In a few short hours, we'll all find out whether Rosanne Cash will take home a Grammy for "Sea of Heartbreak," her duet with Bruce Springsteen off The List (an album inspired by a compilation of essential songs her father, Johnny Cash, gave to her when she was 18). But you don't have to wait any time at all to get a behind-the-scenes peek at not only The List, but also Rosanne's brain itself -- from her actual physical neural functioning, to her thoughts on Sting's tantric sex practices -- by listening to our podcast of "Music on My Brain," Cash's tune-filled talk with neuroscientist Daniel Levitin at the Museum of Science a few months ago.  

The loins of Sting were a mere brief pit stop for the conversational wanderings of Cash and Levitin, whose scientific proclivities generally steered the discussion. Levitin is a former music producer worked with the likes of Blue Öyster Cult, Chris Isaak, Steely Dan, and Stevie Wonder, but found that his obsession with music fueled a curiosity that couldn't be satisfied astride a sound board. An erstwhile MIT and Berklee student (he dropped out to focus on his music career), Levitin left the record business to study neuroscience at Stanford under cognitive psychologist Roger Shepard. This life transformation led Levitin to write his acclaimed book This Is Your Brain on Music: The Science of a Human Obsession (which got raves from none other than Oliver Sacks, who has a pretty good handle on this neuroscience-of-music thing himself).

So what did these two talk about? Here are some highlights:

-Levitin gets cosmic about the difference between music and visual art ("Music is manifest across time, while paintings are manifest across space").

-Cash gets cosmic about her fondness for minor chords ("I am defined by minor chords. My life has been spent in pursuit of an A minor chord").

-You liked that Pachelbel's Canon thing? Then don't skip the part where Levitin makes the connection between "Heart & Soul," Elvis Presley's "Blue Moon," and a little classical ditty from the year 1650.

-Prompted by the audience Q&A period near the end, Cash talks about her own recent brain surgery, in which a tumor was removed from her cerebellum.
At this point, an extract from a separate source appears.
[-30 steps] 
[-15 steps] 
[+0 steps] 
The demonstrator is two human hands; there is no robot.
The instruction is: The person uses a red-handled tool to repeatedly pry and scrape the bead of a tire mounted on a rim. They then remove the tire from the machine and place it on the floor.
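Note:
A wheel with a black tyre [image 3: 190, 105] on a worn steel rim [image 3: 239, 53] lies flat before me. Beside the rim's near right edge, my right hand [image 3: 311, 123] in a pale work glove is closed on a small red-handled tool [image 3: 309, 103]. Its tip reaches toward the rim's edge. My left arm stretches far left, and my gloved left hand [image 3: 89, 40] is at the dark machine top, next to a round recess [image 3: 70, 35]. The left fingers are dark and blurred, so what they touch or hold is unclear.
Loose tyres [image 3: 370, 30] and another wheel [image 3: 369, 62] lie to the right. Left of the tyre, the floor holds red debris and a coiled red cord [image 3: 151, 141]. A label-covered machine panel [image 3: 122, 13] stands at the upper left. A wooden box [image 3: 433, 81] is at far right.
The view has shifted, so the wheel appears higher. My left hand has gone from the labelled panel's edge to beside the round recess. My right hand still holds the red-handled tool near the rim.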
Her description of the recovery process would be right at home in any Oliver Sacks book, as it took her an entire year to return to her full musical capacity. (She jokes: "But I also dreamed that I had a bunch of doctors hitting me on the head with shovels, and I checked that out, and he [her doctor] said that definitely didn't happen.")

DOWNLOAD: "Music on My Brain," with Rosanne Cash and Daniel Levitin [MP3]

Recorded live at the Museum of Science, on October 21, 2009; if you liked this lecture, check out the MoS's schedule of upcoming events. To subscribe to our podcast, paste this RSS feed into your podcatcher or feed-reader of choice, or bookmark //thephoenix.com/podcast.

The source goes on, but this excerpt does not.